WHAT THE TASK ASKS.
Output all of the material once more, so that every line matches the original exactly.

MATERIAL PROVIDED.
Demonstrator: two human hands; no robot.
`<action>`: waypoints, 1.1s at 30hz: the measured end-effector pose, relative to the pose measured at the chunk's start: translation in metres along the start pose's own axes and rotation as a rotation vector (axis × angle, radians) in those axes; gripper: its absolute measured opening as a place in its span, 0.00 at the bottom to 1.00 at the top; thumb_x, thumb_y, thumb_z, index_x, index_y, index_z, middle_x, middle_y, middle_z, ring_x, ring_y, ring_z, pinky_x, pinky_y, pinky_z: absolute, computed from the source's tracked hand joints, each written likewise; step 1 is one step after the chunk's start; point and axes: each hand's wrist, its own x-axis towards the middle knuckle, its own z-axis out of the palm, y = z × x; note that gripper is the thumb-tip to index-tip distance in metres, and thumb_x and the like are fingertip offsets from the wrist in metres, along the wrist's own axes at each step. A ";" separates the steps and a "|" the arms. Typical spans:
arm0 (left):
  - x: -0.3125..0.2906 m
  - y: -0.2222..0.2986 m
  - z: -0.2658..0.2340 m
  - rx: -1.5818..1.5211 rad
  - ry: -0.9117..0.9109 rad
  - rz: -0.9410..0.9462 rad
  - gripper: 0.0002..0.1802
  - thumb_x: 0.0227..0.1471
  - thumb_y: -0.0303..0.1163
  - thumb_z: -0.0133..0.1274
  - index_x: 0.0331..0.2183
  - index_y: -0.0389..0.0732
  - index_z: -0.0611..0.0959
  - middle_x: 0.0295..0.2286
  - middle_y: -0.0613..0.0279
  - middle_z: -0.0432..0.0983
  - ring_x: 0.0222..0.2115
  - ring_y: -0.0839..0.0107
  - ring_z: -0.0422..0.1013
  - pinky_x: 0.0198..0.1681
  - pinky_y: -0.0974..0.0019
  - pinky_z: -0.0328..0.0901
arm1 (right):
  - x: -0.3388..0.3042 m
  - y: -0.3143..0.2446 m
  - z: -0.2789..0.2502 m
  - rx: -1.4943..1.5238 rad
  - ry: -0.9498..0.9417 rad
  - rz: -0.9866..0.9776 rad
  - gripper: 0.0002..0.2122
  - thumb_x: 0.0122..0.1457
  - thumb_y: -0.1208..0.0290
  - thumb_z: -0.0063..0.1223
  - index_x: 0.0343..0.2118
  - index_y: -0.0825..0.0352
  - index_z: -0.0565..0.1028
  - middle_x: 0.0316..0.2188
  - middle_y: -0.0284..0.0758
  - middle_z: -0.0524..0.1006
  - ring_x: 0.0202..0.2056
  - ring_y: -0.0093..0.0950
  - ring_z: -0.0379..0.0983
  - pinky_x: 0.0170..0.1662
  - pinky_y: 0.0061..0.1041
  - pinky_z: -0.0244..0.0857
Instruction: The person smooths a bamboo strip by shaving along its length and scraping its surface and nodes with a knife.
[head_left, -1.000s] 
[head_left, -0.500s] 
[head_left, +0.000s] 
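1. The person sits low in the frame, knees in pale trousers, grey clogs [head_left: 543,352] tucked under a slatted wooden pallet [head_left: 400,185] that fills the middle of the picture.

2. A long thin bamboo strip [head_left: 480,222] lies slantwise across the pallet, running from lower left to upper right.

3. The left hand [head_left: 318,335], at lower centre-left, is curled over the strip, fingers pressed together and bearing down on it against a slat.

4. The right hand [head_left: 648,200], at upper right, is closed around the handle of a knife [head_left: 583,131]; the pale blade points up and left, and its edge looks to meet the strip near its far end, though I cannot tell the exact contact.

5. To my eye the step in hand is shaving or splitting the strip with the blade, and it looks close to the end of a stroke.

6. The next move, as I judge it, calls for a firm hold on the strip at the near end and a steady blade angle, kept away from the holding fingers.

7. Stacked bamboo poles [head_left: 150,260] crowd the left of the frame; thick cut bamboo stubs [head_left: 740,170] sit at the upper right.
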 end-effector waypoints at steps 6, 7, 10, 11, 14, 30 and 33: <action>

TASK RESPONSE.
Demonstrator: two human hands; no robot.
`<action>`: waypoints, 1.1s at 30hz: the measured end-effector pose, relative to the pose measured at the chunk's start: translation in metres along the start pose's own axes and rotation as a rotation vector (axis × angle, radians) in those axes; gripper: its absolute measured opening as a place in its span, 0.00 at the bottom to 1.00 at the top; thumb_x, thumb_y, thumb_z, index_x, index_y, index_z, middle_x, middle_y, middle_z, ring_x, ring_y, ring_z, pinky_x, pinky_y, pinky_z: absolute, computed from the source's tracked hand joints, each written likewise; step 1 is one step after the chunk's start; point and axes: each hand's wrist, its own x-axis towards the middle knuckle, its own z-axis out of the palm, y = z × x; note that gripper is the thumb-tip to index-tip distance in metres, and thumb_x and the like are fingertip offsets from the wrist in metres, along the wrist's own axes at each step. A ";" separates the steps and a "|" the arms. Typical spans:
arm0 (left):
  - x: -0.3125..0.2906 m
  - y: -0.2222..0.2986 m
  - z: -0.2658..0.2340 m
  - rx: -1.5818..1.5211 rad
  - ry: -0.9117..0.9109 rad
  - rz: -0.9410..0.9462 rad
  - gripper: 0.0002..0.1802
  - thumb_x: 0.0227..0.1471
  - thumb_y: -0.0303..0.1163
  - thumb_z: -0.0133..0.1274
  - index_x: 0.0331..0.2183
  - index_y: -0.0389..0.0732
  - index_z: -0.0611..0.0959
  - middle_x: 0.0295..0.2286
  - middle_y: -0.0613..0.0279
  - middle_z: -0.0432..0.0983
  - ring_x: 0.0222..0.2115
  - ring_y: -0.0839..0.0107
  - ring_z: -0.0422..0.1013
  - pinky_x: 0.0198..0.1681
  - pinky_y: -0.0974..0.0019
  - pinky_z: -0.0328..0.0901
arm1 (right):
  - x: -0.3388..0.3042 m
  - y: -0.3143..0.2446 m
  - z: -0.2789..0.2502 m
  - rx: -1.4943..1.5238 rad
  - ry: -0.9498..0.9417 rad
  - rz: -0.9866..0.9776 rad
  - gripper: 0.0002..0.2122
  - thumb_x: 0.0122..0.1457
  - thumb_y: -0.1208..0.0290
  - thumb_z: -0.0063..0.1223
  - index_x: 0.0343..0.2118
  - index_y: -0.0825..0.0352
  - index_z: -0.0565..0.1028
  - middle_x: 0.0316..0.2188
  - middle_y: -0.0284..0.0758
  - middle_z: -0.0524..0.1006
  - ring_x: 0.0202..0.2056
  - ring_y: -0.0093..0.0950
  - ring_z: -0.0379..0.0983
  - pinky_x: 0.0170..0.1662
  - pinky_y: 0.0061..0.1041
  - pinky_z: -0.0244..0.0857
Instruction: The person smooths a bamboo strip by shaving along its length and scraping its surface and nodes with a knife.
[head_left, -1.000s] 
[head_left, -0.500s] 
[head_left, +0.000s] 
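1. The person sits low in the frame, knees in pale trousers, grey clogs [head_left: 543,352] tucked under a slatted wooden pallet [head_left: 400,185] that fills the middle of the picture.

2. A long thin bamboo strip [head_left: 480,222] lies slantwise across the pallet, running from lower left to upper right.

3. The left hand [head_left: 318,335], at lower centre-left, is curled over the strip, fingers pressed together and bearing down on it against a slat.

4. The right hand [head_left: 648,200], at upper right, is closed around the handle of a knife [head_left: 583,131]; the pale blade points up and left, and its edge looks to meet the strip near its far end, though I cannot tell the exact contact.

5. To my eye the step in hand is shaving or splitting the strip with the blade, and it looks close to the end of a stroke.

6. The next move, as I judge it, calls for a firm hold on the strip at the near end and a steady blade angle, kept away from the holding fingers.

7. Stacked bamboo poles [head_left: 150,260] crowd the left of the frame; thick cut bamboo stubs [head_left: 740,170] sit at the upper right.
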 end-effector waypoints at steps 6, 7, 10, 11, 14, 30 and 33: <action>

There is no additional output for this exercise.